[TASK] Below are the entries. Transcribe exactly the lines from the one with "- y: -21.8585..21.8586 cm" through the one with "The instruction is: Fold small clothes", ends included, and leave out all others.

Items from a data source:
····················

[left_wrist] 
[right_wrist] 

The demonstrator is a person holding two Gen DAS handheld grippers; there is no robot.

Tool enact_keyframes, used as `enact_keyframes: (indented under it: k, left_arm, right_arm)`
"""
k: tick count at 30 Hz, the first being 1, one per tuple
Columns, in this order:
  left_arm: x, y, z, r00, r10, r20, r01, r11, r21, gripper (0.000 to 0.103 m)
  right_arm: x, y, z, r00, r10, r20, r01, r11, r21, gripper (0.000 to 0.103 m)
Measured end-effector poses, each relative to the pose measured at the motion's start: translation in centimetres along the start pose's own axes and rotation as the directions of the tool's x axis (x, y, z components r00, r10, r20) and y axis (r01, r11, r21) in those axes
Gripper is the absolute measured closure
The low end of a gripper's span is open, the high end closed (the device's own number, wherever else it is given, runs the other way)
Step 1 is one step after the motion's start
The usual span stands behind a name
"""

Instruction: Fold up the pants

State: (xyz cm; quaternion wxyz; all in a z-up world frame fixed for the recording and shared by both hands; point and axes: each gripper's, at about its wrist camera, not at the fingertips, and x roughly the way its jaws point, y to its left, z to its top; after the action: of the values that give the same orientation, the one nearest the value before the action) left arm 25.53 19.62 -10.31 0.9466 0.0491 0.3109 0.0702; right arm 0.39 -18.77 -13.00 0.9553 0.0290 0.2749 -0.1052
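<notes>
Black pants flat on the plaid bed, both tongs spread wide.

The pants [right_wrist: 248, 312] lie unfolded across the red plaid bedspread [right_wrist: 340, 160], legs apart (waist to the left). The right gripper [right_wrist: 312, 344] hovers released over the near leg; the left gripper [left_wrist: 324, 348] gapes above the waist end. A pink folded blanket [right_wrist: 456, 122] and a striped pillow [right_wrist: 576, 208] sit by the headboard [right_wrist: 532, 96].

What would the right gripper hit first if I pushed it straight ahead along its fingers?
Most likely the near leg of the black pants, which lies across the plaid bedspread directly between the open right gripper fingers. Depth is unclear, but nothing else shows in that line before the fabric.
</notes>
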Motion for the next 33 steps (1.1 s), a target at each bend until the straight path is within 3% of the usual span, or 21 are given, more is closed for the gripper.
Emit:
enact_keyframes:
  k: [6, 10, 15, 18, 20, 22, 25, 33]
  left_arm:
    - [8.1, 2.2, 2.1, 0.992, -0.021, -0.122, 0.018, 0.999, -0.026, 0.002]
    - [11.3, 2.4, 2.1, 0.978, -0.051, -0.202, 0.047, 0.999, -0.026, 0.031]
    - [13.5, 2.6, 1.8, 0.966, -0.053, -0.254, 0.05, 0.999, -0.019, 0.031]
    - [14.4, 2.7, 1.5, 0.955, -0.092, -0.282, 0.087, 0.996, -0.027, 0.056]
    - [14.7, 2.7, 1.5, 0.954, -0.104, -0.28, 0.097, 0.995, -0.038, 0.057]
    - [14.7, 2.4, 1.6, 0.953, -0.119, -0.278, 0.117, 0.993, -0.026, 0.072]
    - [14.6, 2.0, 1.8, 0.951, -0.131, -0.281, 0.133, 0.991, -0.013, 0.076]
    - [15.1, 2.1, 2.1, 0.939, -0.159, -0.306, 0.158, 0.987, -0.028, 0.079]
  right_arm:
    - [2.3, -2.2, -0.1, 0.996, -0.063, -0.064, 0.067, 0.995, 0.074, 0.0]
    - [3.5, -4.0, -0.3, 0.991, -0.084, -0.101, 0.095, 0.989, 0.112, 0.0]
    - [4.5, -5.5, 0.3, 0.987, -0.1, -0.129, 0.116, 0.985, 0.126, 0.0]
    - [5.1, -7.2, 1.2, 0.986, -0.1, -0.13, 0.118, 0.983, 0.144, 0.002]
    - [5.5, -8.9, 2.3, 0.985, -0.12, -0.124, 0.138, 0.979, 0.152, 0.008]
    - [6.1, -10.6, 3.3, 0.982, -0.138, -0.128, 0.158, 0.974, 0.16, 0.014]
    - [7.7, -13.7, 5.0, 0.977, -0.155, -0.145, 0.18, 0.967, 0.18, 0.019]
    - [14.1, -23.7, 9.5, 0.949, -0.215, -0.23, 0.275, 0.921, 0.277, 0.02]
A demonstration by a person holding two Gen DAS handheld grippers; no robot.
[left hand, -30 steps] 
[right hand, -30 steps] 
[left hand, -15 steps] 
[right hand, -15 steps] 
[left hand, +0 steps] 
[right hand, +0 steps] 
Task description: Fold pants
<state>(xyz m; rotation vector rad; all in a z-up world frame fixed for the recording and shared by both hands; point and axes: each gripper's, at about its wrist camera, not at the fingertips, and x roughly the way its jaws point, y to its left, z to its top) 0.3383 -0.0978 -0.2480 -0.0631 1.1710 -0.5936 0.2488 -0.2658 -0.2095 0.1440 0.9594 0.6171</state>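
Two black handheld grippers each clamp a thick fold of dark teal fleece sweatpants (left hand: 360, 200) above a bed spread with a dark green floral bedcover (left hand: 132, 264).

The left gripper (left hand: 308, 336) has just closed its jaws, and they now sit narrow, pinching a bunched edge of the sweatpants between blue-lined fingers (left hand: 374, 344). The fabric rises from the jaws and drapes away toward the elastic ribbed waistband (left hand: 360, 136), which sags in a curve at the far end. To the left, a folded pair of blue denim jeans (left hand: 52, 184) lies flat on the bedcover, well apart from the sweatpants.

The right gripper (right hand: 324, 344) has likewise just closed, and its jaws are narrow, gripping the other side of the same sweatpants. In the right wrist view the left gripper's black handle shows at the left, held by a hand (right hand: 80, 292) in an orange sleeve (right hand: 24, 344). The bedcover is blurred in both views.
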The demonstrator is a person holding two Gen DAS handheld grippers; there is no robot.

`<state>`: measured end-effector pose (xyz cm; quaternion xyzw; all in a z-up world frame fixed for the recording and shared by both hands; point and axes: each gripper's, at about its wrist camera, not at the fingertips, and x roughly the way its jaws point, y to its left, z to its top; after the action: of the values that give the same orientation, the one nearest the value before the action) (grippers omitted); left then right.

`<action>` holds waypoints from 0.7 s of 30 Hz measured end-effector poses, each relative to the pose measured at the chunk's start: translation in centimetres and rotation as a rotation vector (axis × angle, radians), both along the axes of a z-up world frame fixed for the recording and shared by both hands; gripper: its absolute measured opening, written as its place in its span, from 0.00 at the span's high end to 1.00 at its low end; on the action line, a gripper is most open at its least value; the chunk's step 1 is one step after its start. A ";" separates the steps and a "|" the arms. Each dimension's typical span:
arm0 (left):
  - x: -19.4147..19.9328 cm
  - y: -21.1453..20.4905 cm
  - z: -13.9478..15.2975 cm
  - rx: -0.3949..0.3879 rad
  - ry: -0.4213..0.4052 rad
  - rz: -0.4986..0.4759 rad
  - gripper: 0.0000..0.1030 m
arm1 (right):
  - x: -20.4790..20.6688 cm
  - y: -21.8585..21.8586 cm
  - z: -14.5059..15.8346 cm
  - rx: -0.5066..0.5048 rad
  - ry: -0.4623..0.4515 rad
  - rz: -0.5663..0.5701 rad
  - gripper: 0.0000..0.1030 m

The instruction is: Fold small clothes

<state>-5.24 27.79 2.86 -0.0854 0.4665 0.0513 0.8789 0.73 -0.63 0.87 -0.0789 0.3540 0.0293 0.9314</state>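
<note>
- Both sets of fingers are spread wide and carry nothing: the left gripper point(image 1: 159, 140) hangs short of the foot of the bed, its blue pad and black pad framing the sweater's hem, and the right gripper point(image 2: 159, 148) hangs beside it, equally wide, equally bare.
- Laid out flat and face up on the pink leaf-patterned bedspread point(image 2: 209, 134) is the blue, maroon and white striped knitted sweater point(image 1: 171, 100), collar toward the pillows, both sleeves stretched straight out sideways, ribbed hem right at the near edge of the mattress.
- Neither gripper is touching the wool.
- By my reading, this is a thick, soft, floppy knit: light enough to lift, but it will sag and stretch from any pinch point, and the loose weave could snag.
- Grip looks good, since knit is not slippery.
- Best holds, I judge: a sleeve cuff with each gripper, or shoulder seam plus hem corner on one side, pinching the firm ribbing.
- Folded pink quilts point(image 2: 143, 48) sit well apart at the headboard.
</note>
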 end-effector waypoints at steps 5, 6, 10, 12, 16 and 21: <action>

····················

[COMPLETED TASK]
  - y: -21.8585..21.8586 cm
  - z: -14.5059..15.8346 cm
  - rx: -0.5066..0.5048 rad
  - ry: -0.4623..0.4515 rad
  - rz: -0.5663..0.5701 rad
  - gripper: 0.0000..0.1030 m

The instruction is: Fold small clothes

For this exercise, nothing further remains to be done.